Example: New empirical formula of your own compound sugar (C

O = \(\frac \) ? Mass = \(\frac \) ? Molecule wt

Empirical formula The empirical formula of a compound may be defined as the formula which gives the simplest whole number ratio of atoms of the various elements present in the molecule of the compound. _sixH_{a dozen}O₆), is CH₂O which shows that C, H, and O are present in the simplest ratio of 1 : 2 : 1. Rules for writing the empirical formula The empirical formula is determined by the following steps :

1. Separate the newest percentage of for each and every facets by the their atomic mass. This gives the brand new cousin number of moles of several points expose about compound.
2. Divide the fresh new quotients acquired regarding the significantly more than step from the tiniest of those so as to get a simple proportion regarding moles of numerous factors.
3. Multiply the new rates, so gotten of the a suitable integer, if necessary, in order to get entire count proportion.
4. In the end jot down brand new signs of the numerous points front by the side and place the above mentioned amounts just like the subscripts on down right hand corner of each icon. This will represent this new empirical formula of your compound.

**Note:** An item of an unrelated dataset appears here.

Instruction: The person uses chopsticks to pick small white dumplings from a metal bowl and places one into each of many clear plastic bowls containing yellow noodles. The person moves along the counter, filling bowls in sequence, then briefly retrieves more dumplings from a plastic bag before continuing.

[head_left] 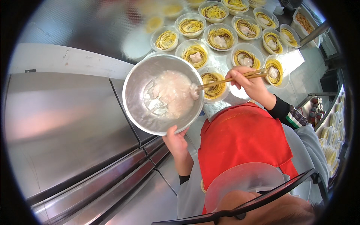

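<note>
Head view: clear round plastic bowls [286, 78] of yellow strands crowd the silver metal worktop [240, 96], several topped with pale lumps. Long brown chopsticks [221, 81] cross over the nearest one, partly hiding it. Right hand [249, 84] grasps them, tips inside a wide silver metal bowl [131, 101]; left hand [177, 143] grips its lower rim. Pale pink paste [172, 93] within: wet, glossy, lumpy, one clump at the tips.

Faint gold marks, apparently lettering [234, 117], run along the far edge of a red apron [243, 140], too blurred to read from this angle.
</note>
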### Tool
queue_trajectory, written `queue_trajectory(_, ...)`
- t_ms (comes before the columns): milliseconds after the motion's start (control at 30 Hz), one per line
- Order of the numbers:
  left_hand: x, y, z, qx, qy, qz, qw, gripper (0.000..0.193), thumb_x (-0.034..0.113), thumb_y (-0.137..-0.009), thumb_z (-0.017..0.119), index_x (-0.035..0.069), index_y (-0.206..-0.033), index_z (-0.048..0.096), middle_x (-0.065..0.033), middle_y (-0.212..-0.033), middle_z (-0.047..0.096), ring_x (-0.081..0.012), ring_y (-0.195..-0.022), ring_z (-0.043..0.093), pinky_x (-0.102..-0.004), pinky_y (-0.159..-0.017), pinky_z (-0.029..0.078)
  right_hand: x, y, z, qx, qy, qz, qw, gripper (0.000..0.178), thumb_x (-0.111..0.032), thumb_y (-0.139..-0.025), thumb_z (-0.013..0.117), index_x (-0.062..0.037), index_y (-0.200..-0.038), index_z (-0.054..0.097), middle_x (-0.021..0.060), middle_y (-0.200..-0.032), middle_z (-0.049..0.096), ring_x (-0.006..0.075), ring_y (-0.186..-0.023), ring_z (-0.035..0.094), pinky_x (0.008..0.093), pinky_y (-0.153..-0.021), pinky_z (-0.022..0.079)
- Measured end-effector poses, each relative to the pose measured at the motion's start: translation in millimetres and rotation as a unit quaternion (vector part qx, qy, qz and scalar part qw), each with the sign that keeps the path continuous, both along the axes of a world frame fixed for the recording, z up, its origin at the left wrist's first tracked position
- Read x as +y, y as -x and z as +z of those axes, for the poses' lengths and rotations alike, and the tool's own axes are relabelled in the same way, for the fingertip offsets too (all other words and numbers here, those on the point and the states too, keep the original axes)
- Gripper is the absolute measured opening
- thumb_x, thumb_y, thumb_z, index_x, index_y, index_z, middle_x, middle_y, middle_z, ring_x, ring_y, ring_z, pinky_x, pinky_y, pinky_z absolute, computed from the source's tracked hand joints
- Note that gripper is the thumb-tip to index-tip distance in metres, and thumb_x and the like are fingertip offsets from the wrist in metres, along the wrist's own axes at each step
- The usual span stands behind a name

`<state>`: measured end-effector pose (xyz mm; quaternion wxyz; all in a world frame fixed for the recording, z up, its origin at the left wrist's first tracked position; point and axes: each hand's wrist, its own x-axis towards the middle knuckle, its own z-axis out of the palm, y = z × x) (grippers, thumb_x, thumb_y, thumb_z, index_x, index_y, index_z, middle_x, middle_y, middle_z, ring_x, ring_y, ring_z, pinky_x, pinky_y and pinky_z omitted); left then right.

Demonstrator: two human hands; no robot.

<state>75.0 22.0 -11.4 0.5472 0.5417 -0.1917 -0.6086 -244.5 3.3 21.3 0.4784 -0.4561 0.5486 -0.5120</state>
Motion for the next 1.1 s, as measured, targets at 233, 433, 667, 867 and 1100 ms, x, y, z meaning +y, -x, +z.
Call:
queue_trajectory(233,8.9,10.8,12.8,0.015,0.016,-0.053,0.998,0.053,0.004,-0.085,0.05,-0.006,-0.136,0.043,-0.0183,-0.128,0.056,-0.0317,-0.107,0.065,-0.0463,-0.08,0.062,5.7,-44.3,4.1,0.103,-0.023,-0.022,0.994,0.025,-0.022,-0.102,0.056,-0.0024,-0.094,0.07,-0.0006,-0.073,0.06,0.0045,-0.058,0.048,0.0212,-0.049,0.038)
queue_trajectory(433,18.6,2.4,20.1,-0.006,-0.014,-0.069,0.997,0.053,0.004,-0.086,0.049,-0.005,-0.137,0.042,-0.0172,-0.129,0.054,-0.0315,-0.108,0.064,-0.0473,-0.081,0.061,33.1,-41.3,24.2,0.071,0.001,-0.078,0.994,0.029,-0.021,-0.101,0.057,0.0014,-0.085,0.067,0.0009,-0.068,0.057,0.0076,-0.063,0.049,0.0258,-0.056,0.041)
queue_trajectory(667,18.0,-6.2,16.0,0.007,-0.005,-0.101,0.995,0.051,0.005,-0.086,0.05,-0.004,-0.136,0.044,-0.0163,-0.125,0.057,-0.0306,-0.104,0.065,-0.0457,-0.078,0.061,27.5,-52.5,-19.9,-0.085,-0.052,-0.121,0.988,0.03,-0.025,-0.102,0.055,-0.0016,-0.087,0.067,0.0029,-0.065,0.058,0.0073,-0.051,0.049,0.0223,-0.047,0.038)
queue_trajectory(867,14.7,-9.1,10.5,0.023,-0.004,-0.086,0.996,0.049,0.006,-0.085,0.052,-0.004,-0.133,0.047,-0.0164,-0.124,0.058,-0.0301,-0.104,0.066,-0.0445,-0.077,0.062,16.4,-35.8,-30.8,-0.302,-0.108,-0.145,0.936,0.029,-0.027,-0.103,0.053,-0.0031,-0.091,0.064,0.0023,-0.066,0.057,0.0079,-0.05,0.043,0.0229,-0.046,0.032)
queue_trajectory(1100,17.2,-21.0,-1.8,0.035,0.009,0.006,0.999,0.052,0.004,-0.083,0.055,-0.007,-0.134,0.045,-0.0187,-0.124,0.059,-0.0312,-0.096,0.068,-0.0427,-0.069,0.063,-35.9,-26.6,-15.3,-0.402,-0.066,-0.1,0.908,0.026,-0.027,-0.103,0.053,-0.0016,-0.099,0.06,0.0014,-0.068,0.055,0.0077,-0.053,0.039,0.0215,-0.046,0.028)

Example: A compound, toward study, gave the second composition : Na = cuatro3.4%, C = 11.3%, O = forty five.3%. Determine its empirical formula [Atomic masses = Na = 23, C = several, O = 16] Solution:

O₃

_{Determination molecular formula : Molecular formula = Empirical formula ? n n = \(\frac \) Example 1: What is the simplest formula of the compound which has the following percentage composition : Carbon 80%, Hydrogen 20%, If the molecular mass is 30, calculate its molecular formula. Solution: Calculation of empirical formula :}

_{? Empirical formula is CH3. Calculation of molecular formula : Empirical formula mass = 12 ? 1 + 1 ? 3 = 15 n = \(\frac =\frac \) = 2 Molecular formula = Empirical formula ? 2 = CH3 ? 2 = C2H6.}

Example 2: On heating a sample of CaC, volume of CO₂ evolved at NTP is 112 cc. Calculate (i) Weight of CO₂ produced (ii) Weight of CaC taken (iii) Weight of CaO remaining Solution: (i) Mole of CO₂ produced \(\frac =\frac \) mole mass of CO₂ = \(\frac \times 44\) = 0.22 gm (ii) CaC > CaO + CO₂(1/200 mole) mole of CaC = \(\frac \) mole ? mass of CaC = \(\frac \times 100\) = 0.5 gm (iii) mole of CaO produced = \(\frac \) mole mass of CaO = \(\frac \times 56\) = 0.28 gm * Interesting by we can apply Conversation of mass or wt. of CaO = wt. of CaC taken – wt. of CO₂ produced = 0.5 – 0.22 = 0.28 gm

Example 3: If all iron present in 1.6 gm Fe₂ is converted in form of FeSO₄. (NH₄)₂SO₄.6H₂O after series of reaction. Calculate mass of product obtained. Solution: If all iron will be converted then no. of mole atoms of Fe in reactant product will be same. ? Mole of Fe₂ = \(\frac =\frac \) mole atoms of Fe = 2 ? \(\frac =\frac \) mole of FeSO₄. (NH₄)₂SO₄.6H₂O will be same as mole atoms of Fe because one atom of Fe is present in one molecule. ? Mole of FeSO₄.(NH₄)₂.SO₄.6H₂ = \(\frac \times 342\) = 7.84 gm.